Искренне Ваш академик…»
«Корабельников», — прочел Андрей. Она была ему знакома, эта подпись…
Вздохнул, положил голову на руки, а отец тормошил его, чтобы он оглянулся.
— Ну! Ну, Андрюха! Что ты скажешь? Каково?
Сам Корабельников! Ну, скажи, разве я неправильно поступил, когда взялся за составление «Карты ресурсов»? Не лесных, не кормовых, а всех, сколько их есть, растительных ресурсов, и притом на основе почвенной карты Корабельникова?!
Андрей повернулся и сел, обхватив руками колени. Он и не глядя на отца мог бы видеть его… Видеть, как отец тремя пальцами левой руки быстро-быстро поглаживает узкий подбородок то с одной, то с другой стороны, как наматывает на палец длинный ремень полевой сумки, а потом резким движением выдергивает палец из петель… Видеть глаза — яркие, коричневые, выпуклые, с тонкими натянувшимися жилками на белках… Видеть и догадываться по этим глазам о том, что сейчас для отца не существует ни доводов, ни доказательств, ни споров, даже попросту каких-то мнений, не существует для него и чувств, кроме радостного и ненавидимого Андреем возбуждения.
Должно быть, случается и так, что надо говорить даже тогда, когда знаешь, что это бесполезно…
— Накануне нашего отъезда, отец, на собрании ты объявил, что будешь работать над своей «Картой» еще два, может быть, и три года… Для пользы самой же «Карты». Корабельниковская почвенная карта, на которой ты строишь свою, тоже неточная, неправильная. Не учитывает, например, что на Алтае существуют буроземы. Вот они. Смотри!
— Может быть, может быть, — ответил Вершинин-старший, скользнув по образцам нетерпеливым взглядом. Потрепал Андрея по волосам. — Ты у меня молодец! Я всегда это знал!
— Как ты думаешь, отец, чье это требование — закончить «Карту» так быстро? Нынче же?
— Науки. Производства. Самой жизни! В конце концов это требование выше меня. Я — солдат, который должен его выполнять! И только! Если хочешь, это даже твое требование, Андрюха. Только ты этого еще не понимаешь. Поймешь! Наша карта, наше с тобой сегодня — это уже будущее.

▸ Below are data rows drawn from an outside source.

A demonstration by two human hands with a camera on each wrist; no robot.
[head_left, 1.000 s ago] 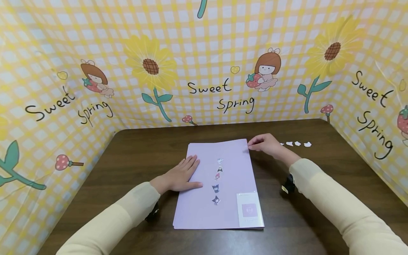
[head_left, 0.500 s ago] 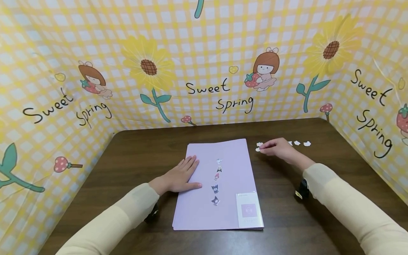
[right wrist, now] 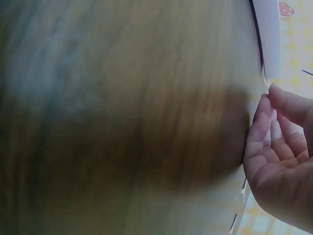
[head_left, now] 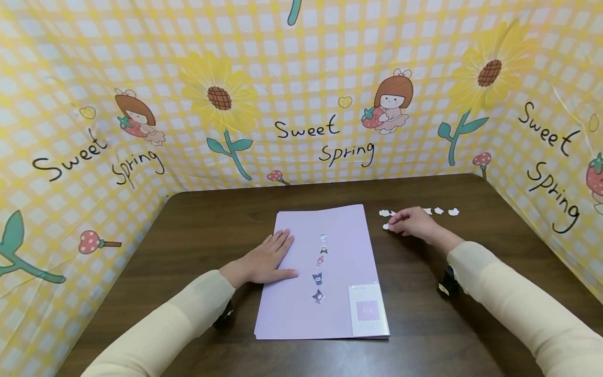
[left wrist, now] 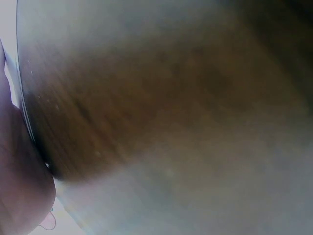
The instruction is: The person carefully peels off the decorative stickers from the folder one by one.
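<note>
In the head view, a lilac folder (head_left: 301, 319) lies flat on the brown table, with several small cartoon stickers (head_left: 317, 278) in a column down its middle. My left hand (head_left: 261, 260) rests spread on the folder's left side, its thumb pointing toward the stickers. To the right of the folder, my right hand (head_left: 414, 224) pinches a small white-backed sticker (head_left: 386, 226) between thumb and fingertips, close over the table. The right wrist view shows that thumb (right wrist: 288, 104) meeting the index fingertip. Only a blurred edge of the left hand (left wrist: 24, 181) shows in the left wrist view.
More small white cutouts (head_left: 453, 212) lie in a row at the table's back right, partly hidden by the right hand. A white label with a pink square (head_left: 369, 310) sits at the folder's lower right corner. A yellow checked cloth (head_left: 301, 63) surrounds the table (head_left: 202, 220).
My right hand has left the folder's upper right corner, moved right to the white cutouts, and drawn one slightly toward me. The left hand has stayed in place.
</note>
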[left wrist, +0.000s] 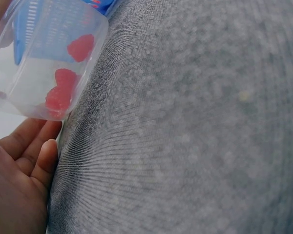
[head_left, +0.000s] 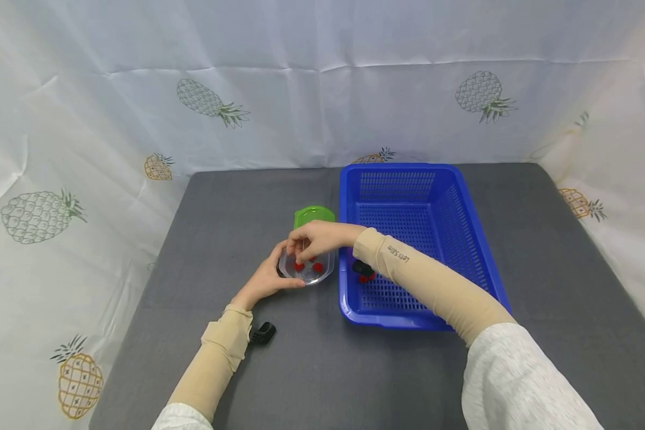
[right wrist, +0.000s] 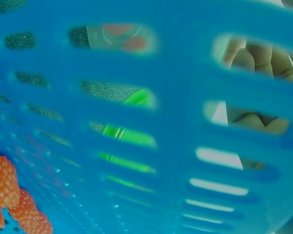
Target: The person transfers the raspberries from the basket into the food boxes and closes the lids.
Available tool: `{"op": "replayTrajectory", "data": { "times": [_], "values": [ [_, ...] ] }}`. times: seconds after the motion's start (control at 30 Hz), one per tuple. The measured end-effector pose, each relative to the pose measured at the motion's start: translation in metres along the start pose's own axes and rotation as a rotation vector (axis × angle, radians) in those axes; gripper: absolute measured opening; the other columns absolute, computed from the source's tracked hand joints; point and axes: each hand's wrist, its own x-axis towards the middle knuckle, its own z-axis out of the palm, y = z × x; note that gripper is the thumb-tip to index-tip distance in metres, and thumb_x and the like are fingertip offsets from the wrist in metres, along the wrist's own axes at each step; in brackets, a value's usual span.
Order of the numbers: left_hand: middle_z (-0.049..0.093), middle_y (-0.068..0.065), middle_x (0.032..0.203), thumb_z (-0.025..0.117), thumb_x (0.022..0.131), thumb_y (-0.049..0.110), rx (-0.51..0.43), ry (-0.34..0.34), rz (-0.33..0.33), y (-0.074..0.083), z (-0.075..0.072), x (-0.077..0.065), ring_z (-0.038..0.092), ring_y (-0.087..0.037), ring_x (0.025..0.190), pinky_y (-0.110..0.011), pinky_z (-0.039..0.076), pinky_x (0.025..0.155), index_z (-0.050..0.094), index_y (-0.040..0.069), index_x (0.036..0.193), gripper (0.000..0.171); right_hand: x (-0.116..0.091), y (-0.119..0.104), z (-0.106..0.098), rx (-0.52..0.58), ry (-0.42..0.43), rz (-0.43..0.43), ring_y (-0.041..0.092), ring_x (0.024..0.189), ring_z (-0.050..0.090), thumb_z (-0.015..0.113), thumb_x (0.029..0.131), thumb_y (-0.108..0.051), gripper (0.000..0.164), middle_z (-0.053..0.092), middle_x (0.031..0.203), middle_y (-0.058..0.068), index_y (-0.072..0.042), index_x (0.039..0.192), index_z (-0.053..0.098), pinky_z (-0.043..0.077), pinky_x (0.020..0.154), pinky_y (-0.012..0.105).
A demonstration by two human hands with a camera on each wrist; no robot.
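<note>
A clear plastic container (head_left: 326, 272) holds a few red raspberries (left wrist: 81, 48), seen through its wall in the left wrist view. My left hand (head_left: 266, 278) holds its left side, thumb along the front and fingers around the back. Over the container my right hand (head_left: 321, 236) reaches down with bent fingers, the thumb tip close above one raspberry (head_left: 299, 267). I cannot tell whether anything is between these fingertips. Behind the container lies a green lid (head_left: 314, 214), partly covered by the right hand.
A blue perforated basket (head_left: 481, 239) stands right of the container, under my right forearm. More raspberries (right wrist: 27, 212) lie in the basket near its left wall. The dark grey tabletop (head_left: 236, 209) meets a pineapple-print curtain (head_left: 301, 119) at the back.
</note>
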Motion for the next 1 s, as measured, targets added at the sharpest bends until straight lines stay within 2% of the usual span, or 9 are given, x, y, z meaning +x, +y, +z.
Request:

— Так, как хочешь ты, я ничего этого не пойму. Никогда. Скажи: кто непременно требует твою «Карту» здесь, на Алтае? Мы ездим много лет — кто, когда, зачем ее у нас спросил? Ты говоришь — работа на будущее. Но чтобы наше сегодня и в самом деле стало будущим, его нужно отражать очень точно. Точно и честно. Иначе оно будущее не приблизит, а отдалит.
— Будет «Карта» — ее потребуют все, все поймут ее и меня, — ты, твой друг Лопарев, Рязанцев. Все люди, для которых она будет необходима.
— Лопарев уходит от тебя. В лесхоз. Директором. И ему, директору, твоя «Карта» тоже будет ни к чему. Она нужна Корабельникову, потому что подтверждает его труды. И твоя будет нужна кому-нибудь для того же — чтобы еще что-то подтвердить!